(11 September 2023)
New grant! KnowLab is awarded £649,218 by MRC for Quantifying and Mitigating Bias affecting and induced by AI in Medicine!
Artificial Intelligence (AI) has demonstrated exciting potential in improving healthcare. However, these technologies come with a big caveat. They do not work effectively for minority groups. A recent study published in Science shows a widely used AI tool in the US concludes Black patients are healthier than equally sick Whites. Using this tool, a health system would favour White people when allocating resources, such as hospital beds. AI models like this would do more harm than good for health equity. Funded by Medical Research Council, KnowLab is leading a 30-month research project focusing on using data science and machine learning to quantify and mitigate data embedded and AI induced bias and inequality. Clearly, this is a challenge too grand to be tackled by a single institute. We will be working closely with BHF Data Science Centre, University of Edinburgh, University of Birmingham, Nanjing Medical University (China), and wider communities including Health Dat Research UK, the Alan Turing Institute and beyond.
Check the Project Page at UKRI
(23 July 2023)
Hard exudate plays an important role in grading diabetic retinopathy (DR) as a critical indicator. Therefore, the accurate segmentation of hard exudates is of clinical importance. However, the percentage of hard exudates in the whole fundus image is relatively small, and their shapes are often irregular and the contrasts are usually not high enough. Hence, they are prone to misclassifications e.g., misclassified as part of the optic disc structure or cotton wool spots, which results in the low segmentation accuracy and efficiency. This paper proposes a novel neural network RMCA U-net to accurately segmentation hard exudate in fundus images. The network features a U-shape framework combined with a residual structure to obtain the subtle features of hard exudate. A multi-scale feature fusion (MSFF) module and an improved channel attention (CA) module are designed and involved to effectively segmentation sparse small lesions. The proposed method in this paper has been trained and evaluated on three data sets - IDRID, Kaggle and one local data set. Experiments are shown and indicate that RMCA U-net of this paper is superior to the other convolutional neural networks. The method in this paper is increased by 6% higher in PR-MAP than U-net on the IDRID dataset, increased by 10% in Recall than U-net on the Kaggle dataset and increased by 20% in F1-score than U-net on the local dataset.

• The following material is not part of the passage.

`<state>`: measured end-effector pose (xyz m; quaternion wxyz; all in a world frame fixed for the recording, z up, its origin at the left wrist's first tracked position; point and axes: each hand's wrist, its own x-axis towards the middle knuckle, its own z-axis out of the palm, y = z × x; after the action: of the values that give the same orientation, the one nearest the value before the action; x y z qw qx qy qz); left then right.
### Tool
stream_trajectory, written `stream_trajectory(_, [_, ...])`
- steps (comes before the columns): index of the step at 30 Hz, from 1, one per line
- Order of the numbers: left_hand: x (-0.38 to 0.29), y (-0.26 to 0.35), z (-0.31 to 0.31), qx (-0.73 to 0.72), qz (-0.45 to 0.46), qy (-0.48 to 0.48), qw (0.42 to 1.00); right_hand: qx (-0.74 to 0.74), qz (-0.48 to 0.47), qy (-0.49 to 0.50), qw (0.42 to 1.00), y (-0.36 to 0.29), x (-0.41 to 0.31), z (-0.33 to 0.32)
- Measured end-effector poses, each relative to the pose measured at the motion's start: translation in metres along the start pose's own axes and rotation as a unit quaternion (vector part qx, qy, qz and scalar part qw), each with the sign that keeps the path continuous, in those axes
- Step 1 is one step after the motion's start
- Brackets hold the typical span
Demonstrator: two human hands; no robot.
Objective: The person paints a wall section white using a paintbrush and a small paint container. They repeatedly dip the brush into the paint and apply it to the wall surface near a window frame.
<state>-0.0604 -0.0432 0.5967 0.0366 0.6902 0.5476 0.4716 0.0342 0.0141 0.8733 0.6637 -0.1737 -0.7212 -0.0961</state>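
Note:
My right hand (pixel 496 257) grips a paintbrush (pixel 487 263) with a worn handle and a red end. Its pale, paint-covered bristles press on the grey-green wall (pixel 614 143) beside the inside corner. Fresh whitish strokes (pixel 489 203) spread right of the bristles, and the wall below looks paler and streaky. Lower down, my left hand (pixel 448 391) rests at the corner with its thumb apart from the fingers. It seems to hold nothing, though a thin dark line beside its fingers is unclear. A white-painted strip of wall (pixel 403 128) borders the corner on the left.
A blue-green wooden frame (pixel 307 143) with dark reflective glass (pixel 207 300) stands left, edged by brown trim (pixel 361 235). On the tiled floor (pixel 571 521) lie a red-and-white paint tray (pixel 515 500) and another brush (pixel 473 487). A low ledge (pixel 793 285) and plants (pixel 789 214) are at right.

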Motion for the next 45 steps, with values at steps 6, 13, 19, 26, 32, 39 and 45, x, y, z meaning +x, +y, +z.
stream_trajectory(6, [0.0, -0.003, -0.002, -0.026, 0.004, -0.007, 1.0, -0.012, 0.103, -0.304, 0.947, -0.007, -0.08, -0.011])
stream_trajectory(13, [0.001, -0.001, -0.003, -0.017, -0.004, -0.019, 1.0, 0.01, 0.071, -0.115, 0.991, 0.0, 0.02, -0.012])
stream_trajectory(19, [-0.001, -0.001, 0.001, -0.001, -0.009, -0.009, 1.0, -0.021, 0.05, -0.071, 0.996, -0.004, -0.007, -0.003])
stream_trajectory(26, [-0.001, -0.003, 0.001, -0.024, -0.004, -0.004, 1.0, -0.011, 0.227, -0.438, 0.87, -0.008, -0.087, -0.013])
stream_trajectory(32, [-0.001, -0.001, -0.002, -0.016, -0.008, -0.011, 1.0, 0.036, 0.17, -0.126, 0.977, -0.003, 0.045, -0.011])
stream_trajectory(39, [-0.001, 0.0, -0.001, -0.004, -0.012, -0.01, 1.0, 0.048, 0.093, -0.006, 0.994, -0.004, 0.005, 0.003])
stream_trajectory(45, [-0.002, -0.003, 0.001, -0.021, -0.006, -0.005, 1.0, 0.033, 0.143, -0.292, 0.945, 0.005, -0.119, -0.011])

Read it at DOI:10.1016/j.eswa.2023.120987
(15 July 2023)
This paper presents our contribution to the RadSum23 shared task organized as part of the BioNLP 2023. We compared state-of-the-art generative language models in generating high-quality summaries from radiology reports. A two-stage fine-tuning approach was introduced for utilizing knowledge learnt from different datasets. We evaluated the performance of our method using a variety of metrics, including BLEU, ROUGE, bertscore, CheXbert, and RadGraph. Our results revealed the potentials of different models in summarizing radiology reports and demonstrated the effectiveness of the two-stage fine-tuning approach. We also discussed the limitations and future directions of our work, highlighting the need for better understanding the architecture design’s effect and optimal way of fine-tuning accordingly in automatic clinical summarizations.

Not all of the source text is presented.